The Foucault pendulum, named after its inventor, the French physicist Léon Foucault, is a very long spherical pendulum with a large mass at the bottom. In an experiment with such a pendulum in 1851, Foucault was able to prove for the first time in a simple way that the earth rotates. Before that, one always had to rely on long observations of the night sky and calculations. With this experiment, it has been possible to make the earth's rotation accessible in a relatively simple way, even to people with little or no knowledge of physics.

The following equations are provided by Parmeet Singh Chani who made his slides available here.
The basis of the foucaults pendulum is the equation of motion:

$$\ddot{x}-2\dot{y}sin(\lambda+\frac{gx}{l})=0$$
$$\ddot{y}-2\dot{x}sin(\lambda+\frac{gy}{l})=0$$

which leads to the analytic solution:

$$p = x + iy = \biggl(C_{1}e^{i\sqrt{\frac{g}{l}}t}+C_{2}e^{-i\sqrt{\frac{g}{l}}t}\biggr)e^{-i\Omega sin(\lambda)}$$

where:

 $$g=$$ gravity $$l=$$ length of pendulum string $$\Omega=$$ angular speed of earth $$\lambda=$$ latitude

Gravity
9.81
Angular speed of earth
0.1
$$\lambda$$:
$$l$$:

## Proof that the earth is rotating

#### How is this experiment performed?

The pendulum is set up at a fixed point and brought into an initial position, where the release of a band with the help of fire sets the pendulum in swinging motion. This is to prevent unwanted movement and additional swing and spin.

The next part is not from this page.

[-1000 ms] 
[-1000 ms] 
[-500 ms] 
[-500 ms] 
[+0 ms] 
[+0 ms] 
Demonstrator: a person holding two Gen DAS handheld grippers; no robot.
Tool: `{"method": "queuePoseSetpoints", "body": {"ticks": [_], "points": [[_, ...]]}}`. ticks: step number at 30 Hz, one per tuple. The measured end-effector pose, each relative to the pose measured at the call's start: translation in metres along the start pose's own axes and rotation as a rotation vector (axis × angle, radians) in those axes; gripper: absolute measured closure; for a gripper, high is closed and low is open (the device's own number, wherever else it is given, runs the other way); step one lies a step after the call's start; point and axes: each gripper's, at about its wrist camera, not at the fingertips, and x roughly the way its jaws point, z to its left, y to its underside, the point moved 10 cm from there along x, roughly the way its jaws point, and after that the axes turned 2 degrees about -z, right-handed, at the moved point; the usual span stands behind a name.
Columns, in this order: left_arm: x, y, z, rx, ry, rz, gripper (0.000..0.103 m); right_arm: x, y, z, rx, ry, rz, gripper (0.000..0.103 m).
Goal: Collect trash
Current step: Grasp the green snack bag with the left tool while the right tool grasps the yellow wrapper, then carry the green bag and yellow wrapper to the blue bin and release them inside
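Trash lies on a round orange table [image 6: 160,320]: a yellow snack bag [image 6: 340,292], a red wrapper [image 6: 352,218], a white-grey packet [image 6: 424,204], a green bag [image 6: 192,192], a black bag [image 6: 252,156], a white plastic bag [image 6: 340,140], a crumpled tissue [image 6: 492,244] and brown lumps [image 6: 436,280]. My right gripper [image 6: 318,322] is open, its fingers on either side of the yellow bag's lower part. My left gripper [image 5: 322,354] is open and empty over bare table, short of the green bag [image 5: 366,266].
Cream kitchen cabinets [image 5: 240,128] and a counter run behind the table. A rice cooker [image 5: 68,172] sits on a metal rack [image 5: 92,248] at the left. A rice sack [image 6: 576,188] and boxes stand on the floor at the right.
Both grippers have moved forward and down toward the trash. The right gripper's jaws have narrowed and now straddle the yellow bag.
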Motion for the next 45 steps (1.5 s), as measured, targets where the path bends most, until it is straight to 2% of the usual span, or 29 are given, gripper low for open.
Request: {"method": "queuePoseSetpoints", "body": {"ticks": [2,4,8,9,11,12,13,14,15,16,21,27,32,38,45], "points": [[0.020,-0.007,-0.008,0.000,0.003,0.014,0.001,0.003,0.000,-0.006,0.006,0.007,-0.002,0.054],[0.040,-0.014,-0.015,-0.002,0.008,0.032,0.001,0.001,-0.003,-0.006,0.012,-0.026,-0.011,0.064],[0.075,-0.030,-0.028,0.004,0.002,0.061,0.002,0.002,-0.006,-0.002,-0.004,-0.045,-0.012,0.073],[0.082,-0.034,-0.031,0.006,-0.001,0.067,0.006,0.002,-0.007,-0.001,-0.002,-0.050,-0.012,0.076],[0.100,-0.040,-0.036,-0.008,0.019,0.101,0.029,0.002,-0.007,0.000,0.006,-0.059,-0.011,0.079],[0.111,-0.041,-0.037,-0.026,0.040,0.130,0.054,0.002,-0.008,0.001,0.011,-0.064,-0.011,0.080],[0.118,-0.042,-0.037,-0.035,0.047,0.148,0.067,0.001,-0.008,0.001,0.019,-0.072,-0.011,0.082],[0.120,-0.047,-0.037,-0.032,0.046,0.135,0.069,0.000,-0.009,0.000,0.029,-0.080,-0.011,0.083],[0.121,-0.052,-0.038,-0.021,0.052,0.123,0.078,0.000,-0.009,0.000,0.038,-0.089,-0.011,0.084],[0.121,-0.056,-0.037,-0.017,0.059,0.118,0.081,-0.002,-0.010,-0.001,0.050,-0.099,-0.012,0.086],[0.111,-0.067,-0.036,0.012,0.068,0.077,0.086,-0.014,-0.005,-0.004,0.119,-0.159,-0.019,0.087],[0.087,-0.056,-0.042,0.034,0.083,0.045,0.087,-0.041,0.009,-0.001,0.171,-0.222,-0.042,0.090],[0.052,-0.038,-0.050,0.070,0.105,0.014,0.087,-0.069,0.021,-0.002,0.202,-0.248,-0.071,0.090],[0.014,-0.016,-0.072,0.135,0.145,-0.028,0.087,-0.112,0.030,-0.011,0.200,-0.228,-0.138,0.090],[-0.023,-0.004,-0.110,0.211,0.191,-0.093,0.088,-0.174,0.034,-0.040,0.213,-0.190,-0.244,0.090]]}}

#### What can be observed?

At the poles of our earth, after about 23.93 hours, it would look as if the pendulum had turned 360°, but in fact it is the earth that turns under the pendulum and this turn is not transmitted to the swinging object. At the equator this is different, because there the path of the pendulum does not seem to change. This is due to the fact that a day on earth, with its almost 24 hours, divided by the sine of the latitude at the equator is 0 $$\bigl(0=\frac{23,93}{sin(0)}\bigr)$$.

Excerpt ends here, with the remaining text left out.